Arthritis, What We Know, What We Don’t And What We Need To

What causes arthritis is something which we simply don’t understand. There have been countless studies and thousands upon thousands spent in the pursuit of this fact but though we’ve made a lot of progress in the past decades we’re still not there yet. What we do know is some of the causes and exacerbating factors which can go towards raising your chances of contracting certain types of arthritis or making less advanced arthritis advance much quicker than it otherwise would.

These other causes range from things like obesity which makes more or less everything worse to over-exercising which is something you may not have expected. Anything which puts more pressure on your joints that you’d naturally expect to experience can exacerbate the condition and diet can be a massive factor too.
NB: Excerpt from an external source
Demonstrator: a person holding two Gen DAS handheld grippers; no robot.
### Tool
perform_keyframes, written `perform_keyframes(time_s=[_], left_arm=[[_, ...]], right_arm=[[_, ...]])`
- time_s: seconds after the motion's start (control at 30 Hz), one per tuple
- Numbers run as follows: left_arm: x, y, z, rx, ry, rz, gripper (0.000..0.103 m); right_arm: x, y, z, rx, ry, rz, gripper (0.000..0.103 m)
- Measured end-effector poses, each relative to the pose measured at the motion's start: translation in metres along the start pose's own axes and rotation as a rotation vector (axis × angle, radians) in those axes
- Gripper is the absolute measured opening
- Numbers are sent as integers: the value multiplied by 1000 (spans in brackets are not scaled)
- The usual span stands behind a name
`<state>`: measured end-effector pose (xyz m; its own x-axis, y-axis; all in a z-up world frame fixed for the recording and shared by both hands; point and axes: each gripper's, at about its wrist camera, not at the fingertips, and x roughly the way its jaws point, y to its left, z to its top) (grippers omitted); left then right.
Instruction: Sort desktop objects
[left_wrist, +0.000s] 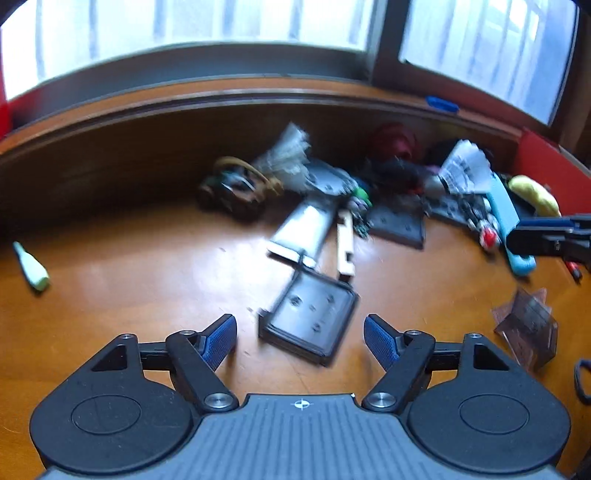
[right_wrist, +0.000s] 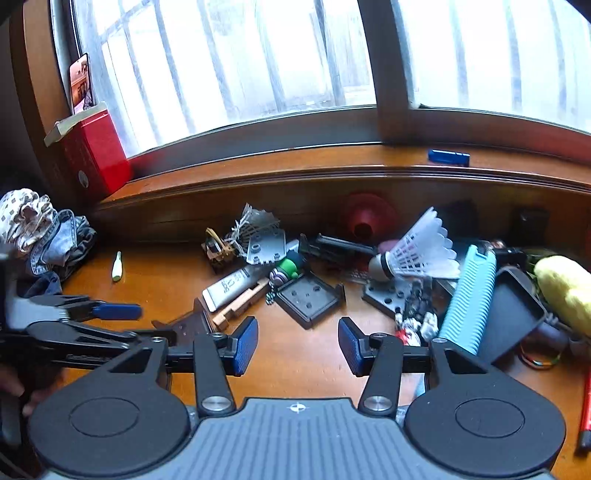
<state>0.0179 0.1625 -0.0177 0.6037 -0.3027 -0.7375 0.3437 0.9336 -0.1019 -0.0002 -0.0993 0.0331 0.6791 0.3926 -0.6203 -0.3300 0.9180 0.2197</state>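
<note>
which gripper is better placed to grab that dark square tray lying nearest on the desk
Left. The left gripper is open with the dark square tray directly ahead between its fingers. The right gripper is open too, but farther back.

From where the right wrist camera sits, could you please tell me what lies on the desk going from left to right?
Crumpled clothes → small white-green piece → white tube → dark square tray → white shuttlecock → ribbed light-blue case → yellow plush object.
</note>
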Motion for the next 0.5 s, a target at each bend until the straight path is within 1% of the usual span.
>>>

Most chronic conditions require an element of dieting to allow them to be properly managed and arthritis is no different, arthritis diets tend to be full of anti-oxidants towards this end.

 

Another mystery of arthritis is who it affects. For a long time it was considered a disease of the old and you’d rarely, if ever see it in anyone under the age of 60. Now that’s simply not the case. Arthritis now affects 1 in every 1000 children and a quarter of arthritis sufferers worldwide are under the age of 60. It’s much harder to see the disease in younger people because they’re often aching from exercise or, in kids, collisions but it can be much more damaging in the young who have more to lose in terms of mobility.
Can you imagine having arthritis from aged two and knowing that you’ll have it forever? Hopefully, given enough time and resources and permanent solution will be found for arthritis but until then, scientists and researchers are working on ways of making it easier for arthritic patients to manage and live with their condition.